Principle:Openai Whisper English Text Normalization
| Knowledge Sources | |
|---|---|
| Domains | NLP, Text_Normalization, Evaluation |
| Last Updated | 2026-02-13 22:00 GMT |
Overview
Text normalization technique that canonicalizes English transcripts by expanding contractions, standardizing number formats, and unifying British/American spelling variants to enable fair Word Error Rate evaluation.
Description
English Text Normalization addresses the problem that raw speech transcripts contain many surface-level variations that are semantically equivalent but textually different. Without normalization, Word Error Rate (WER) metrics would penalize a model for producing "color" when the reference says "colour", or "21" when the reference says "twenty one".
The normalization pipeline applies a series of rule-based transformations:
- Lowercasing: Converts all text to lowercase for case-insensitive comparison.
- Bracket/Parenthesis Removal: Strips non-verbal annotations like stage directions.
- Filler Word Removal: Removes speech disfluencies (hmm, uh, um, mm).
- Contraction Expansion: Expands contractions to their full forms (won't → will not, can't → can not).
- Title Normalization: Expands abbreviations (mr → mister, dr → doctor).
- Number Standardization: Converts spelled-out numbers to Arabic numerals using a finite-state parser that handles ordinals, currency, decimals, and compound numbers.

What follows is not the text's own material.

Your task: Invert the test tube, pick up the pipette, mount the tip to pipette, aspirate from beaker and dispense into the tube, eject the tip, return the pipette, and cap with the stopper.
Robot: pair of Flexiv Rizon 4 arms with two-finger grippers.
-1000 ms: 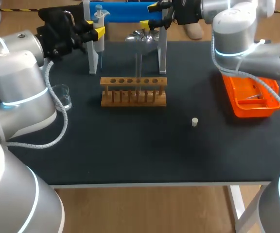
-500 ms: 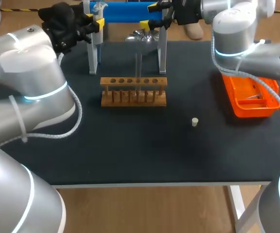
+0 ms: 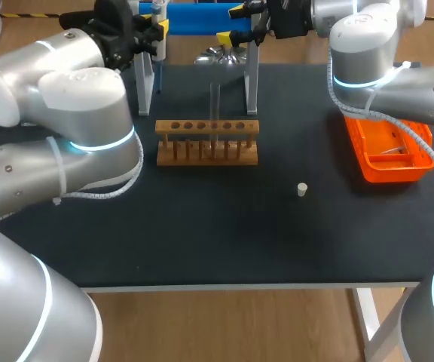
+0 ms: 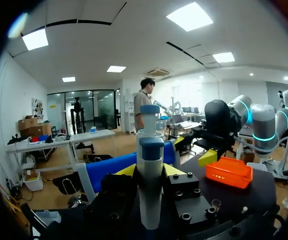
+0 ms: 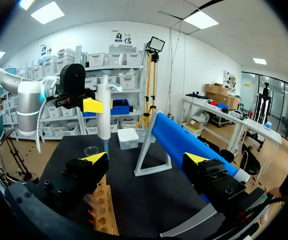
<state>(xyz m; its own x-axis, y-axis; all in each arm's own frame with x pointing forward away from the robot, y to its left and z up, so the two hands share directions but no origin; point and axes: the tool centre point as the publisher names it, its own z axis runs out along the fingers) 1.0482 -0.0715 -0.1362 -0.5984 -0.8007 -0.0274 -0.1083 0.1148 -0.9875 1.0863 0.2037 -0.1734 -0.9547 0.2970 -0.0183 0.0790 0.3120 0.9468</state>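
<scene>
My left gripper [image 3: 154, 30] is at the back left by the blue-barred pipette stand [image 3: 194, 18], shut on the white, blue-capped pipette [image 3: 154, 10]. In the left wrist view the pipette [image 4: 150, 175] stands upright between that gripper's [image 4: 150, 170] yellow tips. My right gripper [image 3: 232, 23] is open, its fingers straddling the blue bar's [image 5: 184, 142] right end. From the right wrist view its own gripper [image 5: 145, 159] faces the held pipette [image 5: 103, 112] and the small beaker [image 5: 90, 150]. A clear test tube [image 3: 215, 102] stands in the wooden rack [image 3: 207, 141]. The stopper [image 3: 302, 189] lies alone on the mat.
An orange tray [image 3: 390, 147] sits at the right edge of the table. A white tip box [image 5: 128, 138] shows beyond the stand. My left arm's elbow [image 3: 81, 128] hangs over the table's left part and hides the beaker in the head view.
My left arm has swung inward and raised the pipette up and to the right by the stand; its elbow now covers the beaker. The right arm has kept still.
</scene>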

- Spelling Normalization: Maps British English spellings to American English equivalents using a lookup dictionary.
- Symbol Cleanup: Removes stray currency symbols, percentage signs, and extra whitespace.
Usage
Use this principle when computing WER or other text-similarity metrics for English speech recognition evaluation. Apply the same normalizer to both the reference transcript and the model hypothesis to ensure that only genuine recognition errors are counted.
Theoretical Basis
The normalization follows a deterministic rule-based approach rather than a learned model. The key insight is that ASR evaluation should measure semantic accuracy, not stylistic choices.
Number Parsing Algorithm:
The number normalizer uses a streaming finite-state parser that processes words left-to-right, accumulating numeric values:
# Abstract algorithm (not actual implementation)
for word in words:
if word is a digit name (one, two, ...):
accumulate into current value
elif word is a multiplier (hundred, thousand, ...):
multiply accumulated value by multiplier
elif word is a prefix (minus, dollar, ...):
set prefix for next number
elif word is a suffix (percent, ...):
append suffix symbol to current number
else:
yield accumulated number, start new accumulation
Spelling Normalization:
Uses a simple dictionary lookup with approximately 1741 British-to-American mappings derived from systematic spelling differences (-ise/-ize, -our/-or, -re/-er, etc.).